> [Assignment]:
Return exactly the lines below, starting with the one that has "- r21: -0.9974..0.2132" and going on through the one that has "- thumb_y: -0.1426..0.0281".

BEGIN Record set

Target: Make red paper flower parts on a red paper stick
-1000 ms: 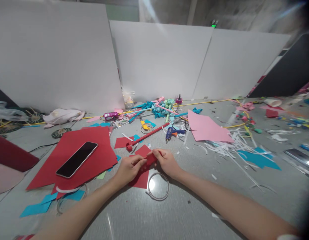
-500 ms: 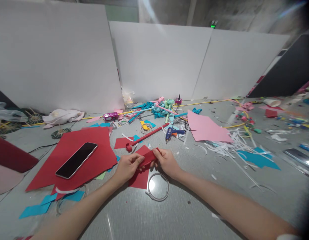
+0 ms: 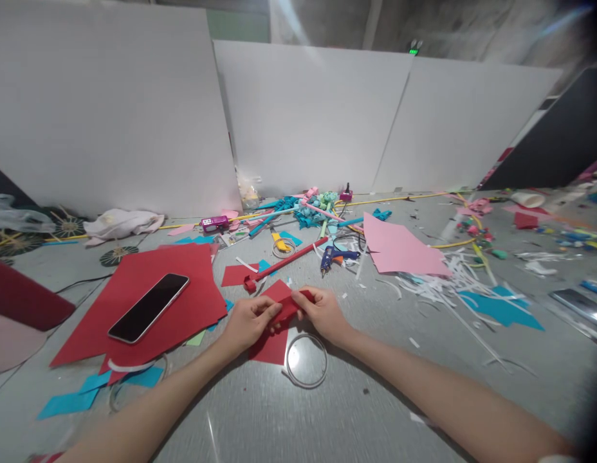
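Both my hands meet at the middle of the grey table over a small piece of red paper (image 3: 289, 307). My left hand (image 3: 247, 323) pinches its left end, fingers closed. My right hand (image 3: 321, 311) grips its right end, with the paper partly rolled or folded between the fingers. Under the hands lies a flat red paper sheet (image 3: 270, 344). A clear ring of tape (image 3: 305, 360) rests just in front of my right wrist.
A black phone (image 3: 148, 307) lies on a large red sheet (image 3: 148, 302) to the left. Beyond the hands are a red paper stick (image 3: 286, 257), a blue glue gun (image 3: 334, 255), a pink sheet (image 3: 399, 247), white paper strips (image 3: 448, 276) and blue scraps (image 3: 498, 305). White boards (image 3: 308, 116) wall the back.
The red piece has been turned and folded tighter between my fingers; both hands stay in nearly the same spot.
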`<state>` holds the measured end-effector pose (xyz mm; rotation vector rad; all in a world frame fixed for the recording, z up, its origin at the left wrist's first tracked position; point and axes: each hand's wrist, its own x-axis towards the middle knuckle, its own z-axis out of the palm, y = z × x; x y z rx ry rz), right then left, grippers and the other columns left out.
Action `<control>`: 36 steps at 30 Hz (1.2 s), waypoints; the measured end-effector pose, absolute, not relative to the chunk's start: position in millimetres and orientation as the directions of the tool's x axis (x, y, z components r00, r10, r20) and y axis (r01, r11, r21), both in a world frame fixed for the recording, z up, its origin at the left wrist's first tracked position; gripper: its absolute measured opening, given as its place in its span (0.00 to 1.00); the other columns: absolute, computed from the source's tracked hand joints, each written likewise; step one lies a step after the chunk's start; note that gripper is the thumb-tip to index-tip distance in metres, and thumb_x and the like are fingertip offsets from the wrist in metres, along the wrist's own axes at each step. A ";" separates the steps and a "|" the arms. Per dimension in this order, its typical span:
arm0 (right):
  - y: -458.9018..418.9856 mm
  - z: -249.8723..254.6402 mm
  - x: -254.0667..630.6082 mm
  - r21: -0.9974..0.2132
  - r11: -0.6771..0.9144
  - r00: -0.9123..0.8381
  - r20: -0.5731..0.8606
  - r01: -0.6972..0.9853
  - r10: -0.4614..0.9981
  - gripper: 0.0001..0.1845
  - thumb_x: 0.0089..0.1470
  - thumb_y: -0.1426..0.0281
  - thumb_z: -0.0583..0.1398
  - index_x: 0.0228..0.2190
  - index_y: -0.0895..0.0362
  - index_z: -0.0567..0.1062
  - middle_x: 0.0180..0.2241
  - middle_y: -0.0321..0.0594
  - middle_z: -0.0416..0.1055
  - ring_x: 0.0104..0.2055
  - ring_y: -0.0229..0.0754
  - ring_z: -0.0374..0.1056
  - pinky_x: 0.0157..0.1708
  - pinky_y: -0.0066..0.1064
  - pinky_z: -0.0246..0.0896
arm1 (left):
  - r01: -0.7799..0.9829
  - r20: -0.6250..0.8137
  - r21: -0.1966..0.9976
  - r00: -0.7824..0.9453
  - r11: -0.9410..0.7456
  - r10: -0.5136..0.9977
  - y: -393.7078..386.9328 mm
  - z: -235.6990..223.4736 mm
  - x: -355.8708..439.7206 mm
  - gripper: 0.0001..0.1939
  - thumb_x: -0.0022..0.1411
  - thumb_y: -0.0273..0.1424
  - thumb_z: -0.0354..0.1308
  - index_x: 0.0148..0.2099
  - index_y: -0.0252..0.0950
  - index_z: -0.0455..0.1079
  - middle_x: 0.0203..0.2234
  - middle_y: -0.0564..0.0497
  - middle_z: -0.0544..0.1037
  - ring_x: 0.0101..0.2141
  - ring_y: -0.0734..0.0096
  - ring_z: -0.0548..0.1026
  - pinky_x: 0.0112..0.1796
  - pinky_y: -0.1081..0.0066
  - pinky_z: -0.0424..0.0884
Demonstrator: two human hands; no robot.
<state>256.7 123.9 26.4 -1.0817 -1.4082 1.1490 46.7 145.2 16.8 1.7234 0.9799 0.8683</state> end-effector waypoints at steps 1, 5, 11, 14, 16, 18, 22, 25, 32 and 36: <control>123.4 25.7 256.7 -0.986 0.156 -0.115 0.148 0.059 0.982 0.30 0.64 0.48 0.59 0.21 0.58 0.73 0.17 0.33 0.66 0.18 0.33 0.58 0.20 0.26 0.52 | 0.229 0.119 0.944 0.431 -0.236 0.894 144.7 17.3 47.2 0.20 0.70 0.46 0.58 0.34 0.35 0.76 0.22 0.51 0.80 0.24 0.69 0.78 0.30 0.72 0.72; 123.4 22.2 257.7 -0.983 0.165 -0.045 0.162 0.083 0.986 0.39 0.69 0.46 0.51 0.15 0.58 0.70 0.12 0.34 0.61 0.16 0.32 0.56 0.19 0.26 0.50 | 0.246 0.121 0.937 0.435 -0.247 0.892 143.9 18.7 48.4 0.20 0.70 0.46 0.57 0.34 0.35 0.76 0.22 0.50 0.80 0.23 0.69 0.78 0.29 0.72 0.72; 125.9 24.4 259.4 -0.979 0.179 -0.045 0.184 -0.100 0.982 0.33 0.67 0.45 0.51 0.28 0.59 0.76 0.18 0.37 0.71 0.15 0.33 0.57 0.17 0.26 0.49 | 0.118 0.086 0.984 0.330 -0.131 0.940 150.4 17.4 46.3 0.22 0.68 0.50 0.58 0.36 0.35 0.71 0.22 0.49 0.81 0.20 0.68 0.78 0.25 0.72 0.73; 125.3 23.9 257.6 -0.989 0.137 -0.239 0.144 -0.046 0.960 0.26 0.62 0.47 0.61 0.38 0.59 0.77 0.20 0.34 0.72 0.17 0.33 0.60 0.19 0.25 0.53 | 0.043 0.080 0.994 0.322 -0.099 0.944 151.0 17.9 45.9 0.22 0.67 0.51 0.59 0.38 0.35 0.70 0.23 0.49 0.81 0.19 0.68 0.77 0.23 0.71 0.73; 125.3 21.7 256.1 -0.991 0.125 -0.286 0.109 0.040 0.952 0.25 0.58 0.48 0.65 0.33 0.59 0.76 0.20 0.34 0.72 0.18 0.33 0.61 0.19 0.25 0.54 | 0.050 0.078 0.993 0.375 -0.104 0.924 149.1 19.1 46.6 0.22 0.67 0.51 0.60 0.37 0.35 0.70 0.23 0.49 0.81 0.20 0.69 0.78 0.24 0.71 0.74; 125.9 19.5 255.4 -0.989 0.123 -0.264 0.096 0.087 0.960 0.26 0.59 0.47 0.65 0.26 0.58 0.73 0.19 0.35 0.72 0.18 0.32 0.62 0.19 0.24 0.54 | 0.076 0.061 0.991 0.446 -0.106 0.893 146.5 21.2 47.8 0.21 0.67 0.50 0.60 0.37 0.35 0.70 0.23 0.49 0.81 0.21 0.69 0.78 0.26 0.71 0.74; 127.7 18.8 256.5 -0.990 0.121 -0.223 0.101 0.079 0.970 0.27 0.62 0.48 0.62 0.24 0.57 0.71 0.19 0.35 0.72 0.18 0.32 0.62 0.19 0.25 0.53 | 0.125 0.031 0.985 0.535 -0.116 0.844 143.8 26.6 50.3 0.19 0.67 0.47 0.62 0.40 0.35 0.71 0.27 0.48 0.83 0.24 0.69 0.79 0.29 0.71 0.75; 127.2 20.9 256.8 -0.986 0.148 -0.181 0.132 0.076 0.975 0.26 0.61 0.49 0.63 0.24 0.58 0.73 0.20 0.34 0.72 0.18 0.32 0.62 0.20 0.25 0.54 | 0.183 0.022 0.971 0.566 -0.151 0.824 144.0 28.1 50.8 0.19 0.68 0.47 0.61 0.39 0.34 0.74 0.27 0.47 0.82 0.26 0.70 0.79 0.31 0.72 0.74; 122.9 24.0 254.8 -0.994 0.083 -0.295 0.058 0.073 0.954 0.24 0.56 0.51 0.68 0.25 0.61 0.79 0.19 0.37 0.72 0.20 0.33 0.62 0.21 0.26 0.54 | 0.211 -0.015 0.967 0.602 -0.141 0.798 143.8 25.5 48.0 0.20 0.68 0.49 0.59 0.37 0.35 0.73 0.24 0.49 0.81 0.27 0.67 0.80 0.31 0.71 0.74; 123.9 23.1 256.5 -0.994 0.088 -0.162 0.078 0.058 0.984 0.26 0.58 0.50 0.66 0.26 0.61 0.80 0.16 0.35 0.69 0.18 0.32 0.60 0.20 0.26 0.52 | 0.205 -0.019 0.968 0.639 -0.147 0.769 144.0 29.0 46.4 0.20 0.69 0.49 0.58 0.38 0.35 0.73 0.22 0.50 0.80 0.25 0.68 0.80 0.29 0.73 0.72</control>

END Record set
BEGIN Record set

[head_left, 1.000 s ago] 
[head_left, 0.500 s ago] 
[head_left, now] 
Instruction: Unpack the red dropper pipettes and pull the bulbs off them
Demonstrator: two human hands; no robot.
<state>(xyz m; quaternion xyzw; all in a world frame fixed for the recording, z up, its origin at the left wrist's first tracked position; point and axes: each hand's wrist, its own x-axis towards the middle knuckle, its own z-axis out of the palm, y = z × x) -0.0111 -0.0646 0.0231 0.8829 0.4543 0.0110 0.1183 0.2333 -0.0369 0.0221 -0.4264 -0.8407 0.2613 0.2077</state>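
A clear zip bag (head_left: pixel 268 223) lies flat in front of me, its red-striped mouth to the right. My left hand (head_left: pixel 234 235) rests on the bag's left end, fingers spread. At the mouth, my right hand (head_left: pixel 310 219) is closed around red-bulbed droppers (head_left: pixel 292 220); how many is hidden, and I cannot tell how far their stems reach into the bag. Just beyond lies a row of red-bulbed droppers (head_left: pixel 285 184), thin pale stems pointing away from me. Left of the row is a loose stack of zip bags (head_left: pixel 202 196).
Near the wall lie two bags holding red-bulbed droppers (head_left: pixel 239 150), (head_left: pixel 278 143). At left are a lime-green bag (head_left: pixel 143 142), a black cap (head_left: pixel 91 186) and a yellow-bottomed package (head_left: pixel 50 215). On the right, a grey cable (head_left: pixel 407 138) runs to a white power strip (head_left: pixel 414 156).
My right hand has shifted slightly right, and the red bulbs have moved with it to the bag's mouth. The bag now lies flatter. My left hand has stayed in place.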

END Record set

> [Task response]:
  - r21: -0.9974..0.2132
  - r11: -0.6771..0.9144
  - r00: -0.9123..0.8381
  - r20: -0.5731..0.8606
  - r01: -0.6972..0.9853
  - r10: -0.4614..0.9981
  - gripper: 0.0001..0.1845
  - thumb_x: 0.0089..0.1470
  - thumb_y: -0.1426..0.0281

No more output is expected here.